_Task description_. Your reply must contain the lines from the one with "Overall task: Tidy" through the last line of the material, exact and complete, with no pictures and no other text.

_Information supplied_.
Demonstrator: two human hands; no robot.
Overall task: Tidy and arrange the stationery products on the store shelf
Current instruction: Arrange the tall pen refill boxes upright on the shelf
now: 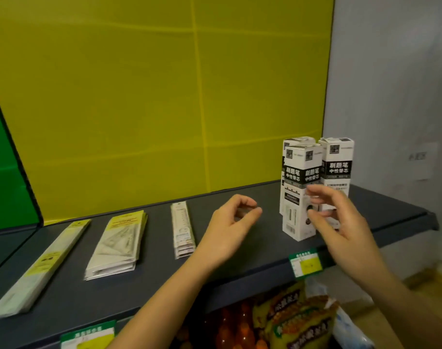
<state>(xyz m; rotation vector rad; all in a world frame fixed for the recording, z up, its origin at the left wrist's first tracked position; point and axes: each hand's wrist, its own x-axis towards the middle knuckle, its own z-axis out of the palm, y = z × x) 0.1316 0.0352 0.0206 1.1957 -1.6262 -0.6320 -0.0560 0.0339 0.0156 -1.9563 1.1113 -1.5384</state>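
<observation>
Where the dark grey shelf (pixel 252 258) reaches the right of the frame, three white-and-black refill boxes (pixel 338 159) stand upright in a tight cluster, the front box (pixel 294 212) nearest the shelf edge and two close behind it. The right hand (pixel 340 222) hangs just in front of the cluster, its fingers loosely bent and apart with the thumb over the front box's lower right corner; blur hides whether any fingertip touches the card. The left hand (pixel 227 230) hovers over bare shelf to the left of the boxes, fingers loosely curled, thumb tip near the forefinger, nothing visible between them. Further left lie a narrow stack of ruler packets (pixel 182 230), a thicker stack of set-square packs (pixel 119 243) and, at lower left, long ruler sleeves (pixel 38 270). Green-and-yellow price tags (pixel 306 263) clip to the shelf's front edge. A yellow back panel (pixel 139 96) fills the upper frame, and yellow snack bags (pixel 298 321) sit below the shelf
</observation>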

_Response area_.
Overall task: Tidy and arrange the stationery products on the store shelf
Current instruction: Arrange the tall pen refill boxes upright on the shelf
now: 
<state>(xyz m; rotation vector rad; all in a world frame fixed for the recording, z up, its origin at the left wrist's first tracked position; point and axes: each hand's wrist, its own x-axis towards the middle knuckle, its own z-axis out of the palm, y = z × x) 0.1316 0.0352 0.0206 1.1957 -1.6262 -0.6320 -0.0560 0.0339 0.0156 -1.9563 1.1113 -1.5384</state>
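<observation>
Where the dark grey shelf (pixel 252 258) reaches the right of the frame, three white-and-black refill boxes (pixel 338 159) stand upright in a tight cluster, the front box (pixel 294 212) nearest the shelf edge and two close behind it. The right hand (pixel 340 222) hangs just in front of the cluster, its fingers loosely bent and apart with the thumb over the front box's lower right corner; blur hides whether any fingertip touches the card. The left hand (pixel 227 230) hovers over bare shelf to the left of the boxes, fingers loosely curled, thumb tip near the forefinger, nothing visible between them. Further left lie a narrow stack of ruler packets (pixel 182 230), a thicker stack of set-square packs (pixel 119 243) and, at lower left, long ruler sleeves (pixel 38 270). Green-and-yellow price tags (pixel 306 263) clip to the shelf's front edge. A yellow back panel (pixel 139 96) fills the upper frame, and yellow snack bags (pixel 298 321) sit below the shelf
</observation>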

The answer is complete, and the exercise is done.